START Source material

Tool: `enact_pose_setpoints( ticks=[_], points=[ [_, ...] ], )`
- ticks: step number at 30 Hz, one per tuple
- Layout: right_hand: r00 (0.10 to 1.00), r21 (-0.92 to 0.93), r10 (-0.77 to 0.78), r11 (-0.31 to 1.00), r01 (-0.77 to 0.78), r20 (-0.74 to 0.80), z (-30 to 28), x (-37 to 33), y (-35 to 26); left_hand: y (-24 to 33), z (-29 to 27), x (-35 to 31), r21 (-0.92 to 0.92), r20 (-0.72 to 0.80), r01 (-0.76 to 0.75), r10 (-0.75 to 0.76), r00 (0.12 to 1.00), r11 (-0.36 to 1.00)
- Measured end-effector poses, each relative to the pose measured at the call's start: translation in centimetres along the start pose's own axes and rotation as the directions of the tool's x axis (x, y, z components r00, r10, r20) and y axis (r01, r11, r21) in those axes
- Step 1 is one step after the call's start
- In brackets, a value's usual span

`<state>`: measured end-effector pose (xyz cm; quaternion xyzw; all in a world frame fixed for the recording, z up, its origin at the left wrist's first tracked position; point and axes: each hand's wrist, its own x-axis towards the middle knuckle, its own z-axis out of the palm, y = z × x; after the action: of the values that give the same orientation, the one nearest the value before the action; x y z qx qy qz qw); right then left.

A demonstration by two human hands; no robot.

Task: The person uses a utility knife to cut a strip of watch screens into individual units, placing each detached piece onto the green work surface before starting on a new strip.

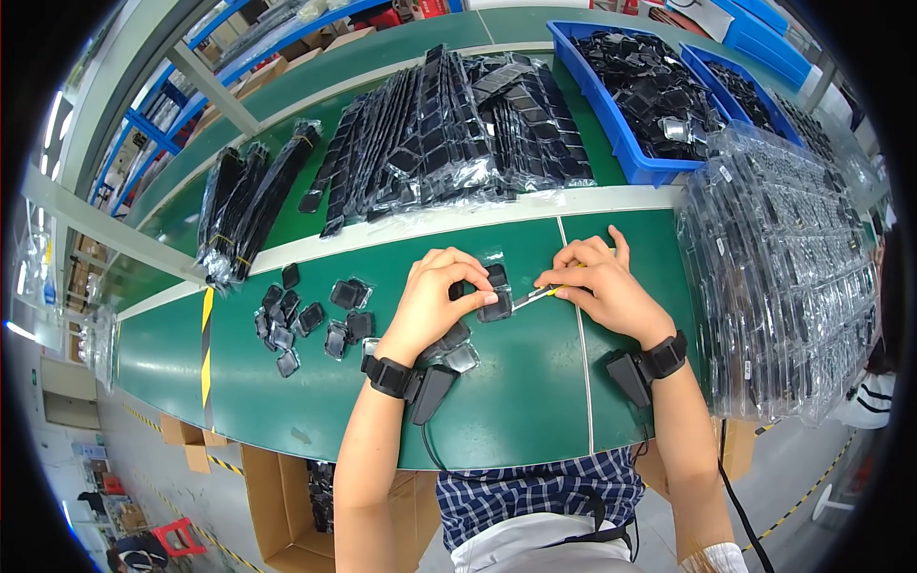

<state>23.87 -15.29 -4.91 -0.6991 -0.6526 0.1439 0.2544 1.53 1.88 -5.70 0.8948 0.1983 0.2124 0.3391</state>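
Left hand pinches a short strip of black pads in clear film between thumb and index finger; right hand grips a yellow-handled cutter, little finger raised, slim metal blade pointing at the strip's right side. Whether blade and film touch cannot be told. Strip sits above the middle of the green table, left of the pale seam and nearer the far white rail than the near edge. Main risk, as judged: the blade slipping off slick film toward the left thumb, since the pinch lies close to the blade's line. A cut set off the gap between pads could nick a pad or open its pouch. The loose pieces beside the left wrist could be swept toward the near edge by the forearm; the black cable hanging from the wrist unit might snag there. Materials: pads matt black, squarish, round-cornered; film glossy, crinkled, throwing white glints. Separate pouches lie scattered toward the table's left edge. Beyond the rail, long strips are heaped in ribbed rows; at the right edge stands a stack of clear, rigid-looking plastic trays. Tabletop smooth, with a faint sheen.
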Motion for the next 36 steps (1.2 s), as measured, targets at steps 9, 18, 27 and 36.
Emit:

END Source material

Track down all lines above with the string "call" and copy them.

- Measured end-effector poses, each relative to the pose measured at the call's start: translation in centimetres along the start pose's own axes and rotation as the directions of the tool's x axis (x, y, z components r00, r10, r20) and y axis (r01, r11, r21) in those axes
- Step 1 is one step after the call's start

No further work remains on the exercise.